* WHAT IS EXPECTED: Show the lines below where "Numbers" occurs.
═══
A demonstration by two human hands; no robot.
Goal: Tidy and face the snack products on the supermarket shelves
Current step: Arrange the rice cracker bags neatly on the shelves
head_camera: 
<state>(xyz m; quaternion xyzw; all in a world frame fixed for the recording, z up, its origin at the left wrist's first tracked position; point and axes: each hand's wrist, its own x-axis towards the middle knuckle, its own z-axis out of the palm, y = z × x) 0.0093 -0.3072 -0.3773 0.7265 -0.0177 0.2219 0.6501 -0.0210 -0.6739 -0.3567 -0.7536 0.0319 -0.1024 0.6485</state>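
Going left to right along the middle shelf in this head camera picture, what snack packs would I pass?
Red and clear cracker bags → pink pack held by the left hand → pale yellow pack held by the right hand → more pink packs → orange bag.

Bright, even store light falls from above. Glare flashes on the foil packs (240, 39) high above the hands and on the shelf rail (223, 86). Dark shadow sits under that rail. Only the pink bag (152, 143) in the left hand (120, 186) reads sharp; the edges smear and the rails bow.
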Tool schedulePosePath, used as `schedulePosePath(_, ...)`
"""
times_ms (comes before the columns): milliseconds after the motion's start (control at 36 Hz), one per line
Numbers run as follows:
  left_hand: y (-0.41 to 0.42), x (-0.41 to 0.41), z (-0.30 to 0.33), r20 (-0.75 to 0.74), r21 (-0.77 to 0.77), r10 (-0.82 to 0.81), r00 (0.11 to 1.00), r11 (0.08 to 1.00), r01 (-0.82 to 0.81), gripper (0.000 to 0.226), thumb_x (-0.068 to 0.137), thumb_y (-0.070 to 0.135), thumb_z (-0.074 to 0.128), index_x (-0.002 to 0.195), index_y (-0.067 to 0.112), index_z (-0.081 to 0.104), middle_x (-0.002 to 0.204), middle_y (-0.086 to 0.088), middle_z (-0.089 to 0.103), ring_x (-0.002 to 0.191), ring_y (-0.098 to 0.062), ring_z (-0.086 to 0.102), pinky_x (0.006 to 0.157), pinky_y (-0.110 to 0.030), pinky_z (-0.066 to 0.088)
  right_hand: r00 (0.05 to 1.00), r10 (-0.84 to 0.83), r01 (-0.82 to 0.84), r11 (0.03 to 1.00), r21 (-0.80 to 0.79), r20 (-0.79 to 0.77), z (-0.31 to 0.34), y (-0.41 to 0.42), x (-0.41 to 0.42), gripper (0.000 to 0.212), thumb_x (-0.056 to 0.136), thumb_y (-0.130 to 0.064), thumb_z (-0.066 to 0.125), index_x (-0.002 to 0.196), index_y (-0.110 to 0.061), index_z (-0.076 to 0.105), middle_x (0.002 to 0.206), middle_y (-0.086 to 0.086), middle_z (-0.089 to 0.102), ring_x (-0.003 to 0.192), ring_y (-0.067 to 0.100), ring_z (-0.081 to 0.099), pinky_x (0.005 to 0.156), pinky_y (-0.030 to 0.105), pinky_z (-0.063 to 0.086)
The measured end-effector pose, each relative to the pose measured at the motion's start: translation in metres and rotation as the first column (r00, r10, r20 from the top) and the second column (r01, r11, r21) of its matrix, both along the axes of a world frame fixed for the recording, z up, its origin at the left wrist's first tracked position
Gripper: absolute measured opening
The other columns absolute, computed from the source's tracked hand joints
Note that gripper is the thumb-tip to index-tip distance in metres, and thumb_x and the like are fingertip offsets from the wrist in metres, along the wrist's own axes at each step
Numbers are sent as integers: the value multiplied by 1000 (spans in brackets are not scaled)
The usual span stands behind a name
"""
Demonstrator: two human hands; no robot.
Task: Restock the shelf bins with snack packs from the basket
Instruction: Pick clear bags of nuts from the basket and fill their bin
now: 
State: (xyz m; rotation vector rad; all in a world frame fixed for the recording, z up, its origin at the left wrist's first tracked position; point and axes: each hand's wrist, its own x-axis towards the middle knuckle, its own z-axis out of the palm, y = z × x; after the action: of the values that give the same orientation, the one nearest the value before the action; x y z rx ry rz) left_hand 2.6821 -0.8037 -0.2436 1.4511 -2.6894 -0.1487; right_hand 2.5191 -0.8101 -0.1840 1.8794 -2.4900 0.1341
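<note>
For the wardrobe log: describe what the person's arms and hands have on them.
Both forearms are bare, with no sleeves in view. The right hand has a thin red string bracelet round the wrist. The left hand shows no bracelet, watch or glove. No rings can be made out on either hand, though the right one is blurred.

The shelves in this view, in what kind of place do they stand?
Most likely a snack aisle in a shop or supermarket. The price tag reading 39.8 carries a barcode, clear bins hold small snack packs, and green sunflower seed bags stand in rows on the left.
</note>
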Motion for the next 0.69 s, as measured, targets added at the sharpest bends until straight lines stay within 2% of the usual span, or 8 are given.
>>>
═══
* TASK ANSWER:
Numbers run as follows:
Numbers are sent as integers: the value multiplied by 1000 (spans in brackets are not scaled)

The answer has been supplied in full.